IBM announced the fourth, 2019 edition of the Science for Social Good program, designed to address social and humanitarian challenges with data and AI.
In 2016, we launched the Science for Social Good initiative at IBM Research as a way of addressing social and humanitarian challenges with data and artificial intelligence (AI). A collaboration between our top scientists and engineers, social change organizations, and fellows from universities, our program seeks to incubate novel solutions to some of the most pressing issues facing humanity.
Since then, we have executed 28 projects, from understanding disease epidemics, to creating antimicrobial peptides, to modeling hate speech, to developing cognitive counselors that guide people out of poverty. We’ve done so by relying on more than 110 of our researchers who have volunteered their unique skills, expertise and passions to these projects. We’ve also contributed 47 scientific papers and awarded 36 Social Good student fellowships. It has been quite a journey.
We are pleased to announce today the fourth, 2019 edition of our program. This year’s projects include:
Partner: IBM Watson Health. Opioid abuse is among the deadliest population health crises in the United States. In most cases, this stems from a prescription . Understanding the patterns of addiction, learning evidence-based guidelines for responsible prescription and creating early warning systems are instrumental when battling the epidemic. The team will couple advanced machine learning and causal inference methods with the wealth of IBM Watson Health data to develop insights and make them available to providers, payers and public health officials.
Partner: CityLink Center. The team will aim to model paths out of poverty for clients of CityLink Center, a non-profit integrated social service provider in Cincinnati, Ohio. In particular, the team will explore modeling social services such as one-on-one counseling sessions and group classes as events associated with a time stamp. Using a unique longitudinal dataset, a causal model of events and outcomes such as employment, wellness, education and housing will be developed that reveals potential transition probabilities and expected times to transition – measures that are meaningful to CityLink Center for operational planning and providing insights to counselors.

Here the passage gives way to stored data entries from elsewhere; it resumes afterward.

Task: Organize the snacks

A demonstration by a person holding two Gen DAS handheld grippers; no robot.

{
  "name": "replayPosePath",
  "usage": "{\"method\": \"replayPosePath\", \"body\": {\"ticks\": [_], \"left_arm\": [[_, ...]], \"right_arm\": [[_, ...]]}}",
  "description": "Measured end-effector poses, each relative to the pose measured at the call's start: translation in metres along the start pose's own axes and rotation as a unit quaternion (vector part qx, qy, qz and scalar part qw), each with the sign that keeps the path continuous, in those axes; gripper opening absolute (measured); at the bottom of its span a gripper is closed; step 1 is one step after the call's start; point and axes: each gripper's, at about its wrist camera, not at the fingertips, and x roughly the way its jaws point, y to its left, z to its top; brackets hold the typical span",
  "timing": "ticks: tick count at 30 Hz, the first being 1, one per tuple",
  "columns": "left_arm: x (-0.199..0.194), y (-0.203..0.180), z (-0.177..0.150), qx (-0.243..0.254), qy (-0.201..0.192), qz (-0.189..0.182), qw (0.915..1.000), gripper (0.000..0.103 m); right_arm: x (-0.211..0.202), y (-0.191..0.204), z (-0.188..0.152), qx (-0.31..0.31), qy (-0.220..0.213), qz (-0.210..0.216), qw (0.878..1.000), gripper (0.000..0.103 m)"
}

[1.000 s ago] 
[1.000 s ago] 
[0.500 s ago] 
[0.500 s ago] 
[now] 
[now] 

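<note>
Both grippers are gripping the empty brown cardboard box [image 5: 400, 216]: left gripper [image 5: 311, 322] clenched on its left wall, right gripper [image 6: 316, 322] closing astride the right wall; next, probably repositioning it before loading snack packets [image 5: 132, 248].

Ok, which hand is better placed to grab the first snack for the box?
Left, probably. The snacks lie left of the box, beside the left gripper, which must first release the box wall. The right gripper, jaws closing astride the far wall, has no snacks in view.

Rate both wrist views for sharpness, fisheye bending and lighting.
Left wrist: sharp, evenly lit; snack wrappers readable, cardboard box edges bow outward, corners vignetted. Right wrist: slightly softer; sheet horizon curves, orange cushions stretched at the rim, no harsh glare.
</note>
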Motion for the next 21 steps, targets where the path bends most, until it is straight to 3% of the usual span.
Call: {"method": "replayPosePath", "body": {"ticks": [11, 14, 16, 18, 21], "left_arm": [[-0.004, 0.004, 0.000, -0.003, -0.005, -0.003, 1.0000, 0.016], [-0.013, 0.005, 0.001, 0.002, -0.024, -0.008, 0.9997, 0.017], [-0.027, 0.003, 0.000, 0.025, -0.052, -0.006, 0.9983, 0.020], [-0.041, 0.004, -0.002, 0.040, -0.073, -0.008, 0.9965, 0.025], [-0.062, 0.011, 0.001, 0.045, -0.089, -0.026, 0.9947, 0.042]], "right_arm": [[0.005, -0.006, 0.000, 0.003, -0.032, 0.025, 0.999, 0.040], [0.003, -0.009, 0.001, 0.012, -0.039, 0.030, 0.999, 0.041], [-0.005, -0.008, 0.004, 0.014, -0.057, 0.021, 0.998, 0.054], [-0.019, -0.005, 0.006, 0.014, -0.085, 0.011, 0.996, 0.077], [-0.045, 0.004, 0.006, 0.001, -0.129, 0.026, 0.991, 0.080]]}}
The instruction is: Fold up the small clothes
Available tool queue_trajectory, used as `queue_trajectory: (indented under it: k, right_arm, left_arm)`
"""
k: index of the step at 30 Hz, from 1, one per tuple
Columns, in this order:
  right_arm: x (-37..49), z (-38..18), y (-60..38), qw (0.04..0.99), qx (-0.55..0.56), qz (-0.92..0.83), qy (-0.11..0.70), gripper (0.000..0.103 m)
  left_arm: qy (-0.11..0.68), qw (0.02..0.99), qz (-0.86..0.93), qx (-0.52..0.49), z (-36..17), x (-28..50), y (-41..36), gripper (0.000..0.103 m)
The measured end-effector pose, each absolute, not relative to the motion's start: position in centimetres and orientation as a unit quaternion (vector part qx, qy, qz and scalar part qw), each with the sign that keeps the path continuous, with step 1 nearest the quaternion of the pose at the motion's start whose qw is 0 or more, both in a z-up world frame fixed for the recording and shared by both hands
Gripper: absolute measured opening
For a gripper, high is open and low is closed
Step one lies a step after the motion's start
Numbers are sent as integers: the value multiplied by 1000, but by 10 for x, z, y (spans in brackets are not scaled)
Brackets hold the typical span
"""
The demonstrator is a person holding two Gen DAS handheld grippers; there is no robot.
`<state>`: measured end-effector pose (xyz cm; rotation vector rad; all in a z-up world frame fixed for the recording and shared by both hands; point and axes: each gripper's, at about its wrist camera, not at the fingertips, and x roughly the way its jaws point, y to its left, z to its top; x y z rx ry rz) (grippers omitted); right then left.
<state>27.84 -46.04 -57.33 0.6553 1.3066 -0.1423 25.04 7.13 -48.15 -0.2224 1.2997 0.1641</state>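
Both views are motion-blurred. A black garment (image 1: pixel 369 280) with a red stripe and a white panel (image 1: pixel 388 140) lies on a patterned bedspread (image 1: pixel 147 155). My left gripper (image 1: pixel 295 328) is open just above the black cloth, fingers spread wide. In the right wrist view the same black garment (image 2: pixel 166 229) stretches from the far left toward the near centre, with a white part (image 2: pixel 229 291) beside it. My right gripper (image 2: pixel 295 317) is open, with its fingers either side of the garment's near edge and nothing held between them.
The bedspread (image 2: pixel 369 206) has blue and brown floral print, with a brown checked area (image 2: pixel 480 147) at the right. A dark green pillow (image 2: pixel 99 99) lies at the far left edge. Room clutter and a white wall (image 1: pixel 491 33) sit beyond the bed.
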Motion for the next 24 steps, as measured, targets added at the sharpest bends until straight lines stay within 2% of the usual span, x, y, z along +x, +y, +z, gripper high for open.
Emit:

Partner: Cures Within Reach for Cancer. A large amount of data suggests that hundreds of off-patent drugs well known in treating non-cancer indications could also be useful for treating cancer. The team will take a systematic approach to find and evaluate all of the evidence on these non-cancer generic drugs. Using natural language processing techniques, the team will analyze scientific literature to uncover the preclinical and early clinical research on these drugs being tested as cancer treatments. Since there are thousands of relevant publications, with this number continuously growing, the team will go beyond just unearthing the publications. They will also develop models to automatically capture key information about each paper, such as the type of cancer studied, the type of study conducted, and the nature of the evidence reported. The eventual goal is to identify the most promising drug repurposing candidates that can then be tested in large-scale randomized controlled clinical trials.
Lighter skinned individuals have the highest risk for developing skin cancer, but the mortality rate for African-Americans in the United States is much higher primarily due to misdiagnosis . In a recent international melanoma detection challenge, machine-learning methods achieved superhuman performance in melanoma detection and it is important that past disparities not be propagated in learned models. The team will develop new methods for making AI-based skin cancer diagnosis models relevant for all populations of the world.
It is well known that machine-learning models can achieve high accuracy for various tasks, but accuracy alone is not a strong enough criterion to earn users’ trust, especially for high-stakes decision making. Several other criteria are also important including: explainability, fairness, robustness to dataset shift, and robustness to adversarial examples. The team will aim to develop benchmarking datasets, baseline models, and a contest for machine-learning researchers to evaluate their models on all five aforementioned criteria. The project may utilize the Python open-source Adversarial Robustness Toolbox and AI Fairness 360 toolkit.